By 1951, Moon tells us, there were over 72,000 cars registered in Auckland, giving the city one of the highest number of vehicles per capita in the world. Auckland’s transport policy makers saw the motor vehicle as ‘the greatest single factor in forming the pattern of modern urban development’ and ‘probably the greatest mechanical convenience man has yet devised for himself.’

A master plan was devised, encircling Auckland’s central business district with an inner ring road, fed with vehicles from a network of motorways across the city. It was conceived as the transport equivalent of a heart bypass operation: the clogged veins of the existing roading network replaced by new arteries that would be wide and swift-moving, allowing a flow of cars in and out of the central city. Seventy years later, with Auckland’s population soaring from around 340,000 to 1.6 million, both the ‘mechanical convenience’ and its associated road surgery no longer seem quite so great.
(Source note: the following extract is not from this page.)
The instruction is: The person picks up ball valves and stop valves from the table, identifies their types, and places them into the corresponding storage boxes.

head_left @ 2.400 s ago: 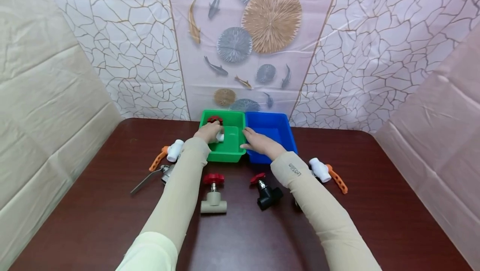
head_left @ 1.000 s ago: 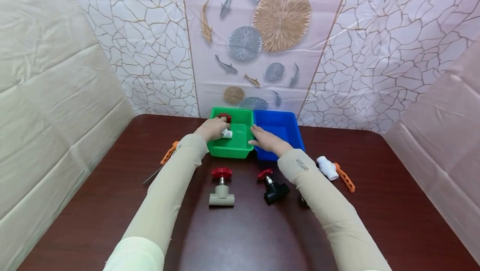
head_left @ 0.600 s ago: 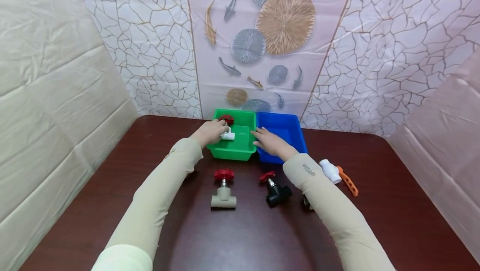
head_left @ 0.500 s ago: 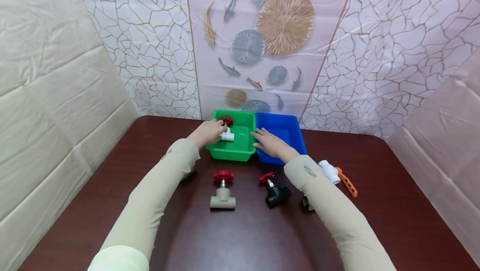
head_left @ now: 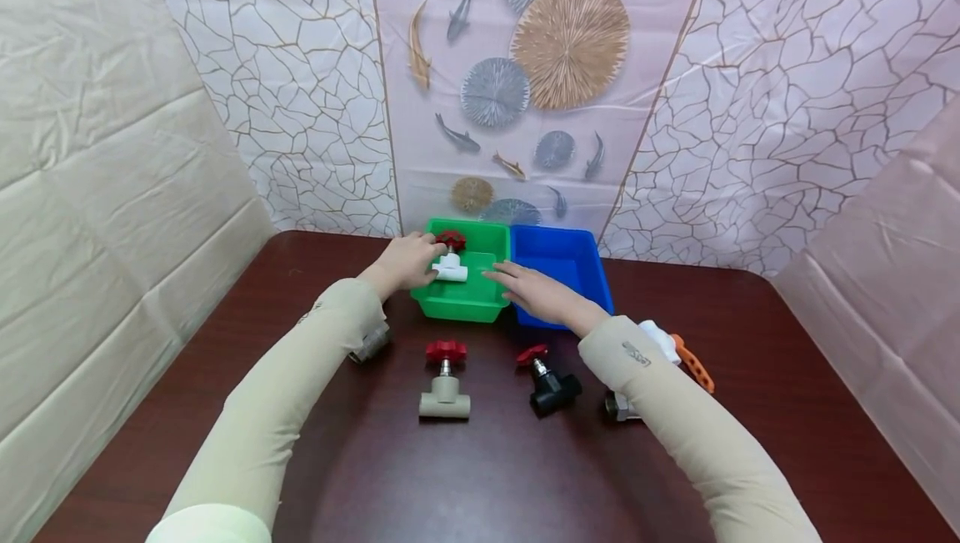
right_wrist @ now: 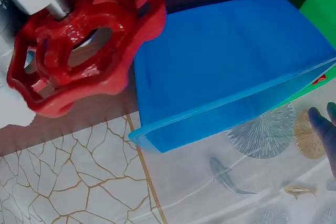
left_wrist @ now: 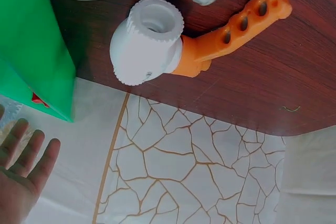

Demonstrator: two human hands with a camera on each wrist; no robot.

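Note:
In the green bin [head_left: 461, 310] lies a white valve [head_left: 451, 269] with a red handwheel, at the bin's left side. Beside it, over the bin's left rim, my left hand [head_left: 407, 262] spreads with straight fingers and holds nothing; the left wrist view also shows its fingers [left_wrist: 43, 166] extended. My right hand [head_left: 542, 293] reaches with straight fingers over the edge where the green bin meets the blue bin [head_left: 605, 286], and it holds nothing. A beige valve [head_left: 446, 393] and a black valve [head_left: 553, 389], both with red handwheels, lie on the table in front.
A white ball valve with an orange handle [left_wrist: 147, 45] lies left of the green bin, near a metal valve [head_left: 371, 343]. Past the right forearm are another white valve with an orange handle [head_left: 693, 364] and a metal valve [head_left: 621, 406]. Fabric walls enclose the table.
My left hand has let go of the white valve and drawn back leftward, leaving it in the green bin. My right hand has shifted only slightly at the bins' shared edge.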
But the purpose of Auckland: The Twentieth-Century Story is not to reflect on consequences: in his preface, Moon describes the book as a ‘scrapbook of historical memories’. It’s arranged into chapters corresponding to each decade of the last century, a compartmentalisation necessary, Moon says, to ‘help rein in some material that otherwise might begin to ramble’. Although he notes the patchiness of the archives on hand, Moon is certainly a thorough researcher, and the book boasts a substantial bibliography. The result is an appealing historical snapshot of a voraciously growing city.
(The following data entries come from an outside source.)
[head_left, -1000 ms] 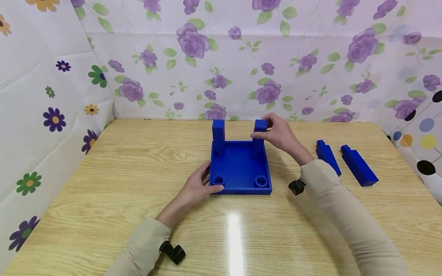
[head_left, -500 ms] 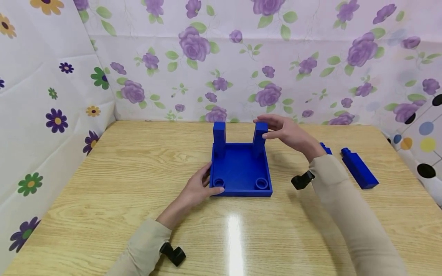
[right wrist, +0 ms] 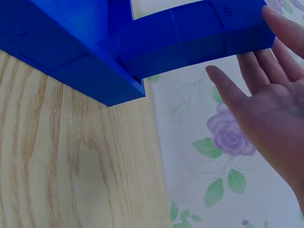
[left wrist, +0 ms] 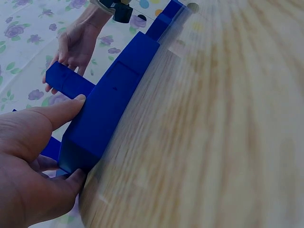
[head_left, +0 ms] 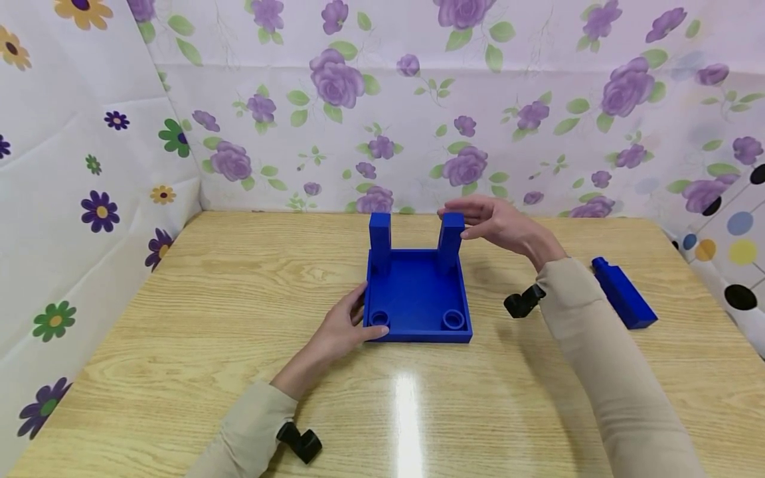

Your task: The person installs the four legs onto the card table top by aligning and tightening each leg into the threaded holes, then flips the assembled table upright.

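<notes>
A blue square tabletop [head_left: 418, 292] with a raised rim lies underside up on the table. Two blue legs stand upright in its far corners, the left leg [head_left: 380, 242] and the right leg [head_left: 451, 242]. Round sockets show in the near corners. My left hand [head_left: 337, 326] grips the near left corner, thumb over the front rim and fingers along the side. Around the top of the right leg, my right hand [head_left: 502, 224] is held loosely with fairly straight fingers. In the right wrist view some fingers [right wrist: 259, 71] pass behind that leg's end; firm contact cannot be told.
A loose blue leg [head_left: 624, 293] with a threaded neck lies on the wooden table [head_left: 251, 279] at the right. The right sleeve [head_left: 592, 332] reaches across beside it. Behind the table hangs a flowered cloth [head_left: 275, 113].
My right hand has loosened and turned on the right leg, its thumb sliding from the front to the right side. The right forearm now hides the other loose leg. The left hand keeps its grip.
</notes>
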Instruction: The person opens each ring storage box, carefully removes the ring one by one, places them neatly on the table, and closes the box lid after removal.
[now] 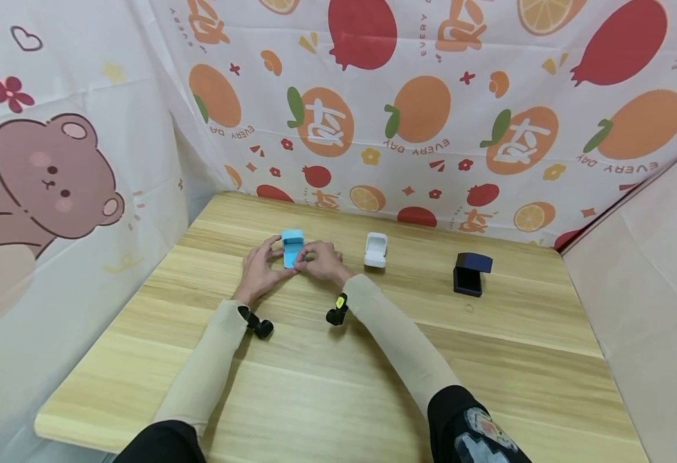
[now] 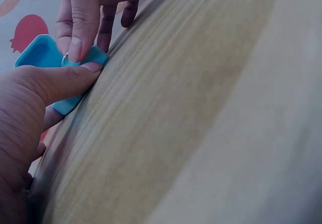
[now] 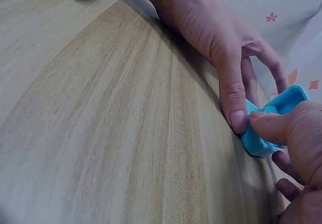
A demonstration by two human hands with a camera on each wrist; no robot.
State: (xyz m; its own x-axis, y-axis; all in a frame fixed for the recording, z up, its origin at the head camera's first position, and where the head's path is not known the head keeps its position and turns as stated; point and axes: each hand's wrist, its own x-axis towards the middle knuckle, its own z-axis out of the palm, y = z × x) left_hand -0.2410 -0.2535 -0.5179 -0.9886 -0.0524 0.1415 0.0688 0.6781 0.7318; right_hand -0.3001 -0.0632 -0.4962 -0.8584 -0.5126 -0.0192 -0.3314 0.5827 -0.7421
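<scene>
A small light-blue ring box (image 1: 293, 238) stands with its lid up on the wooden table. My left hand (image 1: 259, 271) holds it from the left, thumb across its front edge and fingers along its side. My right hand (image 1: 323, 262) reaches over the box from the right. Between that hand's thumb and forefinger a thin silvery ring (image 2: 65, 58) shows in the left wrist view, right at the box's inside. The fingertips hide most of the ring in the right wrist view.
To the right stands a white ring box (image 1: 375, 249) with its lid up. Farther right is a dark navy box (image 1: 468, 276), also with lid raised, and a thin ring (image 1: 469, 308) lies in front of it. A fruit-print cloth (image 1: 419, 161) hangs behind the table (image 1: 315, 386).
</scene>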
When 100 years of history is shrunk within the confines of a single book, hard decisions must  be made on what is left out. Some of the inclusions and exclusions will be controversial. Citing the ‘n’ word in full – in reference to a performance in the 1920s – is a perplexing decision on the part of both publisher and author. On the other hand, discussing the 1994 attack on the Monterey pine tree on One Tree Hill, Moon observes that, ‘One Tree Hill was now deprived of the very thing from which it derived its name, and which had helped make it one of Auckland’s most distinctive landscape features’, while neglecting to mention that One Tree Hill already had a Māori name, Maungakiekie, or indeed that a pōhutukawa or tōtara used to occupy the place of the pine.
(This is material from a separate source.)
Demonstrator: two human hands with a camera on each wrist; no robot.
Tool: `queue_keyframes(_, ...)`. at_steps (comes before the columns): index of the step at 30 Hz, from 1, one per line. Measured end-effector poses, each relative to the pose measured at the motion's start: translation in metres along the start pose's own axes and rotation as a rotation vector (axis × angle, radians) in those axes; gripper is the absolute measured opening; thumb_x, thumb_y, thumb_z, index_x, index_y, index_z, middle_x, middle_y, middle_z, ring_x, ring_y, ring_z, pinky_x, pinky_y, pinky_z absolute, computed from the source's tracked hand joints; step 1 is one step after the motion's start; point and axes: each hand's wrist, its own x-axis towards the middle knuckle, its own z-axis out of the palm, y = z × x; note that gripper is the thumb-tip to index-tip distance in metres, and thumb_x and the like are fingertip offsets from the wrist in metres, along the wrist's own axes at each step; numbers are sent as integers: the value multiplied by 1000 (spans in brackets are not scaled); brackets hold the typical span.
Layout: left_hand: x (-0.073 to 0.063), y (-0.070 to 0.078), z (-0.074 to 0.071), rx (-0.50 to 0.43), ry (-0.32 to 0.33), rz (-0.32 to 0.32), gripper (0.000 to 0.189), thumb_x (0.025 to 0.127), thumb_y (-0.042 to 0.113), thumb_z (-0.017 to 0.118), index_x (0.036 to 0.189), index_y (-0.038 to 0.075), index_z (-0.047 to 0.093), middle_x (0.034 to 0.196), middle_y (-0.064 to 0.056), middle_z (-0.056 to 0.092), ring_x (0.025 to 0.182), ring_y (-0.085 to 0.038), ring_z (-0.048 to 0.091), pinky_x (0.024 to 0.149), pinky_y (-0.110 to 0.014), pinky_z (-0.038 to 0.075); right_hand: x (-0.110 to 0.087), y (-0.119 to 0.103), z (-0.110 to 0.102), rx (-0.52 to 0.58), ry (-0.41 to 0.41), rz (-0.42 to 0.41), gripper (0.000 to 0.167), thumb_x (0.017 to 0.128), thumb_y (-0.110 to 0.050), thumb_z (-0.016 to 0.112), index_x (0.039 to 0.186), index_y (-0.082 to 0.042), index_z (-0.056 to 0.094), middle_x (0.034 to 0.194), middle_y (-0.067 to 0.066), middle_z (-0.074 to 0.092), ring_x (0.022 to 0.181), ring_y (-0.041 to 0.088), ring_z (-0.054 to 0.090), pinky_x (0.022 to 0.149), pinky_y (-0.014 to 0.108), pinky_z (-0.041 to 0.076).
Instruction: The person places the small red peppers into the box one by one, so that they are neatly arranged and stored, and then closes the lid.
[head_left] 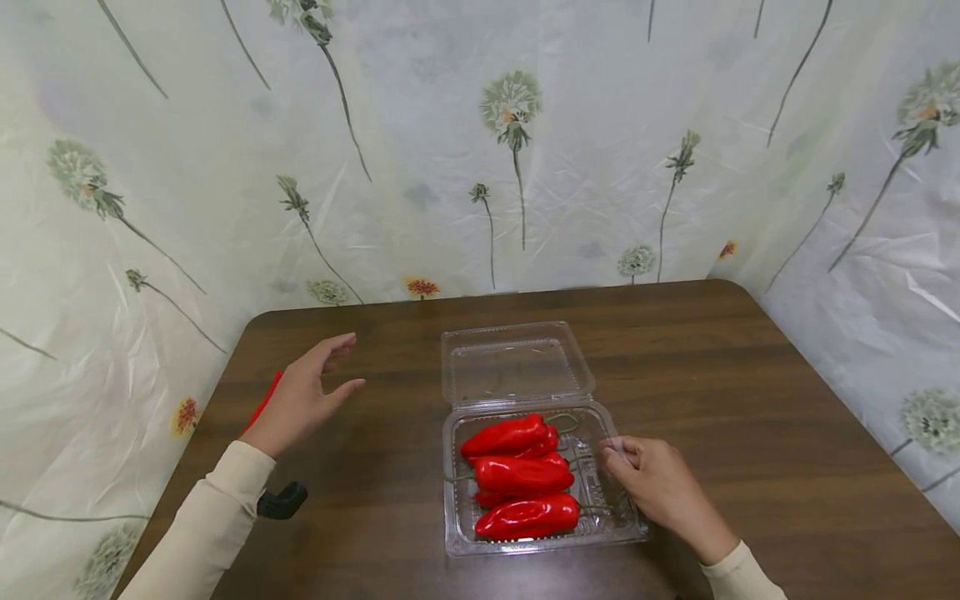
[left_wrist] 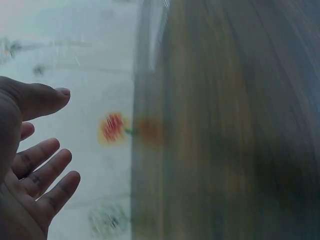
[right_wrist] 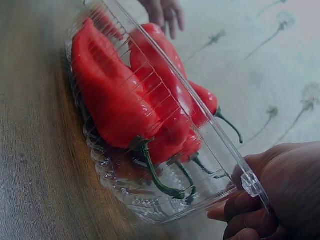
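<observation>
A clear plastic clamshell container (head_left: 621,521) lies on the table, its lid (head_left: 517,362) folded back toward the wall. Several red peppers (head_left: 525,475) with green stems lie inside it, stacked close together. My right hand (head_left: 667,483) pinches the container's right rim between thumb and fingers; the right wrist view shows this grip (right_wrist: 250,200) at a corner of the rim. To the left of the container, my left hand (head_left: 303,396) hangs above the table, its thumb apart from the fingers, holding nothing. In the left wrist view that hand (left_wrist: 30,165) touches nothing.
The brown wooden table (head_left: 712,367) has rounded far corners. Behind and at both sides hangs a pale sheet (head_left: 420,150) with a dandelion print. By the left wrist show a thin red strip (head_left: 262,404) and a black rounded piece (head_left: 282,501), partly hidden by the arm.
</observation>
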Motion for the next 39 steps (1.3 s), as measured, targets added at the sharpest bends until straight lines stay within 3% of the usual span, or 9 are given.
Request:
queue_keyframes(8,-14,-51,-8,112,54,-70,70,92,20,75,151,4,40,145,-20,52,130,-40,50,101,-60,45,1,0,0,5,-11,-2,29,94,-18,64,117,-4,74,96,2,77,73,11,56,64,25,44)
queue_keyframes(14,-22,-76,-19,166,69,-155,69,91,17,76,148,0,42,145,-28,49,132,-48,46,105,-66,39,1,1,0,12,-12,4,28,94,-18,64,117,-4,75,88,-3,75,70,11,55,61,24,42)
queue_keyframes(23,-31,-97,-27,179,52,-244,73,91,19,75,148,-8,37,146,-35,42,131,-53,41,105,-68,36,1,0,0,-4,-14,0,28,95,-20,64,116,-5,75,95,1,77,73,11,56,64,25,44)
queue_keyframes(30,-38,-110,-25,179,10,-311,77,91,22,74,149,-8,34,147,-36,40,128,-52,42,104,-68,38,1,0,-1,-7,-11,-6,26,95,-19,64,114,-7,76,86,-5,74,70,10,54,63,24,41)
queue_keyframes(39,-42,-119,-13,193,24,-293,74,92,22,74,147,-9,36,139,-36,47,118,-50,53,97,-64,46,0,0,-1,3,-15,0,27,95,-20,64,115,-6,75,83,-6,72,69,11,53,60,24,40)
Despite the book’s focus on infrastructure, the late Sir Dove Myer-Robinson, mayor for much of the 60s and all of the 70s, makes only a brief appearance. Although Robbie argued – presciently, if without success – for a rapid bus-and-rail transit system, and entered politics to oppose dumping the city’s sewage in the Waitemāta, he is only referenced in the part he played in setting up the Museum of Transport and Technology (MOTAT).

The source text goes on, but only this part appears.